KV: That’s one of the problems with writing material for improvisers is that if you have a set structure for a piece then its human nature to solve a problem and then solve it the same way each time. So trying to come up with ways to not have an easily solvable problem in the material is an interesting challenge. And I think there are examples of how people dealt with this: Charles Mingus was famous for yelling at musicians if they repeated themselves; but maybe it would be more psychologically helpful if the pieces somehow enabled that, having a way of pushing against something, but having it undefined. In such a way that you have to consider what you are doing each time you approach it.
DR: Anthony Braxton had a nice line, where he said something like, ‘if a musician doesn’t make a mistake, then he is playing my music incorrectly’ [laughter] But does that figure with what you are doing with your piece, Andrew?
AM: How to write music that will catch Ken…not exactly off guard… but giving him something to react to…it is strange writing music where I leave one part blank as it were…a sort of staff that is empty, that is Ken’s staff. Like writing a concerto where the solo part is open. It’s how to create an environment that will give him something to react against. So every concert is an experiment: new blocks of music; new approaches, etc. This is the third time we’ve had the opportunity to do this, and it is different every time. We will do things tonight that we won’t do again, and learning as we go, how do we solve this problem that doesn’t have an answer. Trying out things and trying not to get stale…It’s very open ended…and not a very classical composerly way to think; normally you finish the string quartet, you bind it and tell people they’re playing it wrong if they go too fast in one section or whatever. The opposite to this kind of situation is one of the things I was most attracted to, that is, from the jazz or improvising worlds: the fluidity, the searching. Last time we played, Ken mentioned to me how he approaches playing, and he said something along the lines like he’s always looking for new sounds, a new approach each time he picks up his horn. And that is such a great idea: that every evening is an exploration. Tonight you’re not hearing something we have sorted out beforehand; yes, to an extent the music is written and we know what we are going to do…but tonight is a continuation of that exploration. That’s more interesting approach for me…a longer line of investigation. So it is a risk; when we performed this in Chicago there was a section of music that I had written that bombed, it was just rubbish! And…
DR: You’ve extended that bit for tonight? [laughter]
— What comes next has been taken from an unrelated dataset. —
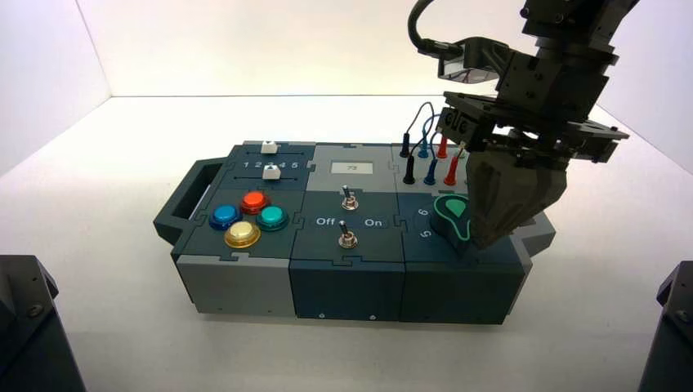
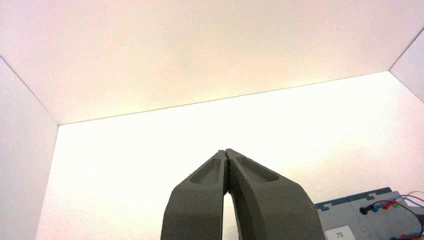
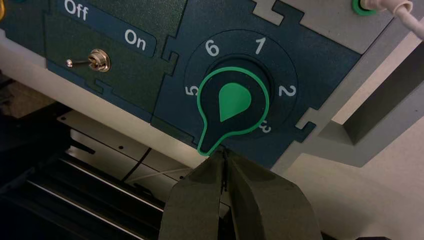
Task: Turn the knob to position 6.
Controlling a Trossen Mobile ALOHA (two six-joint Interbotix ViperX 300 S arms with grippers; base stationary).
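With its fingers pressed together, the right hand (image 3: 224,151) hangs just beside the tip of the green-topped knob (image 3: 233,107) on the box's right part, whose long axis runs from that tip away from 6 (image 3: 212,48), while the left hand (image 2: 226,151) idles off beyond the box's left.

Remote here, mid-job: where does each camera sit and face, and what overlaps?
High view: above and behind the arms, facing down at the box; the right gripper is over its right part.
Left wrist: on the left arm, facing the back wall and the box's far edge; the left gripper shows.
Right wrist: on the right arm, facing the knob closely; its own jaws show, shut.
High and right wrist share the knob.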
AM: [laughter] It is risky and I’d be very nervous doing this project with an improviser I didn’t know…I know Ken’s playing, I know his approach and I have managed to talk to him about the things that have inspired him: the classical music he listens to, the visual art references that he mentions from time to time. The more we talk, the more I can get into his head a little bit regarding what he might react to; what might create a sonic environment that he might enjoy playing against or over.